Saturday morning we had decided to carry on our tradition of a Thanksgiving hike. This started last year when we did a family hike to the top of Knobby Rock. This time we decided to hike Bad Branch Falls. Unfortunately, Steven woke up sick, so I would have to rely on the rest of the family to watch Bradley and Kendall while I packed Jacob. We could not have been blessed with a more beautiful day, clear skies and 63 degrees! As we hiked our first mile to the falls I was more worried about the safety of my kids, and took little notice of the beauty that surrounded me. We finally made it to the falls. As I stood there, taking in one of the most beautiful sights I had ever seen, my life flashed before my eyes. Not in the face of death, but LIFE. The self pity that I was feeling previously was gone. I was overcome with emotion. Every wonderful and amazing blessing that I have filled my heart.

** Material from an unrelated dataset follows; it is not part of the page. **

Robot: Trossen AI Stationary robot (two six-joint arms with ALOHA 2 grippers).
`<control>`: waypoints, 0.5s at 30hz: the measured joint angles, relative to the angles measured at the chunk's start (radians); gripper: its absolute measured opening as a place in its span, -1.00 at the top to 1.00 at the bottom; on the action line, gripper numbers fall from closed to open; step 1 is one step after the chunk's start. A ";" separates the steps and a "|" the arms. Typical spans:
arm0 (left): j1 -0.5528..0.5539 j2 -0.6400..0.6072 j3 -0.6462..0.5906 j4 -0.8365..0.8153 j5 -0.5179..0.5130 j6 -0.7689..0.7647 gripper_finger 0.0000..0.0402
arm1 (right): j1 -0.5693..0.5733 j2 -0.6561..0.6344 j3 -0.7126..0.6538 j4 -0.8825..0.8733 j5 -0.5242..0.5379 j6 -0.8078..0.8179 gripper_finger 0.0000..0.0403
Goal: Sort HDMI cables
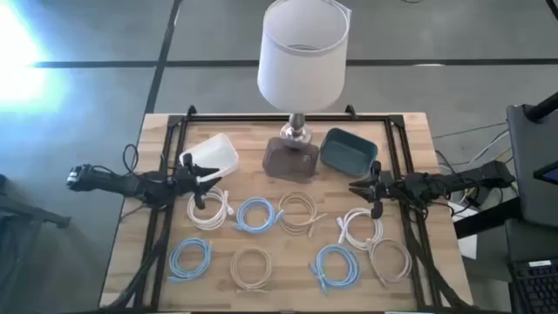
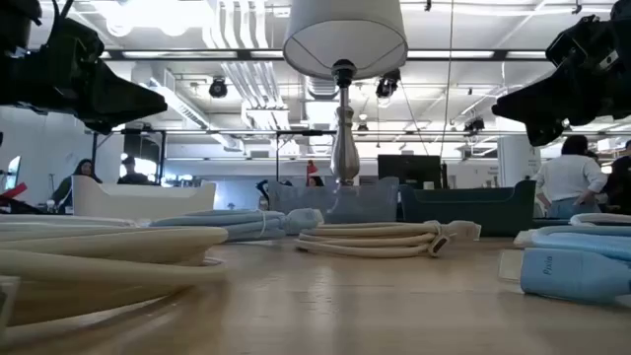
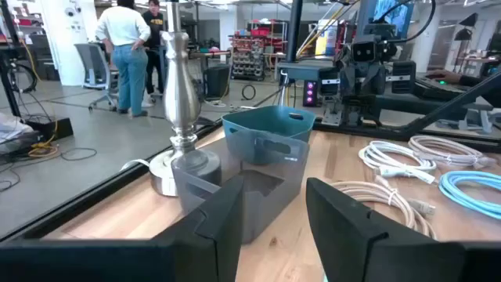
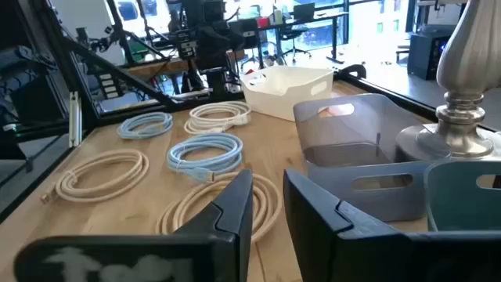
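Observation:
Several coiled HDMI cables lie flat on the wooden table: white ones (image 1: 211, 209) (image 1: 359, 227), light blue ones (image 1: 257, 214) (image 1: 190, 258) (image 1: 336, 266), beige ones (image 1: 299, 212) (image 1: 253, 266) (image 1: 390, 260). My left gripper (image 1: 205, 174) (image 3: 274, 227) hovers open above the table's left part, beside the white bin, with nothing between its fingers. My right gripper (image 1: 364, 185) (image 4: 268, 207) hovers above the right part, near the teal bin. Its fingers stand a narrow gap apart and hold nothing. In the low view both grippers (image 2: 158, 102) (image 2: 503, 104) hang well clear of the cables.
Along the back stand a white bin (image 1: 214, 155), a clear grey bin (image 1: 292, 159) and a teal bin (image 1: 349, 150). A lamp with a white shade (image 1: 302, 52) rises behind the grey bin. A black frame (image 1: 288, 118) runs round the table. People stand in the room beyond.

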 joint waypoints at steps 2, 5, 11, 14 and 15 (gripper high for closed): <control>0.000 0.000 0.000 0.000 0.000 0.000 0.29 | 0.000 0.000 0.000 0.000 0.000 0.000 0.64; 0.000 0.000 0.000 0.000 0.000 0.000 0.29 | 0.000 0.000 0.000 0.000 0.000 0.000 0.62; 0.000 0.000 0.000 0.000 0.000 0.000 0.29 | 0.000 0.000 0.000 0.000 0.000 0.000 0.58; 0.000 0.000 0.000 0.000 0.000 0.000 0.29 | 0.000 0.000 0.000 0.000 0.000 0.000 0.57; 0.000 0.000 0.000 0.000 0.000 0.000 0.29 | 0.000 0.000 0.000 0.000 0.000 0.000 0.57</control>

God was there, right in front of me, reminding me that he has given me everything that I NEED in my life. The picture above shows the falls, however it does not even begin to capture the true beauty of seeing it in person.
Our mile hike back to the car was very different, because I was very different. I did not worry about Bradley and Kendall because I knew that they were safe. I held Jacob so close and I took everything in. I breathed in the fresh air and felt the sun on my face. I watched every small stream flow from one rock to another. I let my heart smile! I will lose this weight, but for now it is a badge of honor, and I have a very healthy baby boy to show for it. We will sell our house, but for now I will be grateful for everything that our parents have provided for us. I will get a full time job, but for now I will work to be the very best wife and mom that I can be. I will continue to follow this journey with my eyes open and my hand in God's hand. I will also remind myself of these things everyday. I have so much to be Thankful for!
This is one Blessed Family!
Oh, I love this. What a beautiful picture too. It is always so encouraging to read your posts. Love you Jennifer! Miss you too!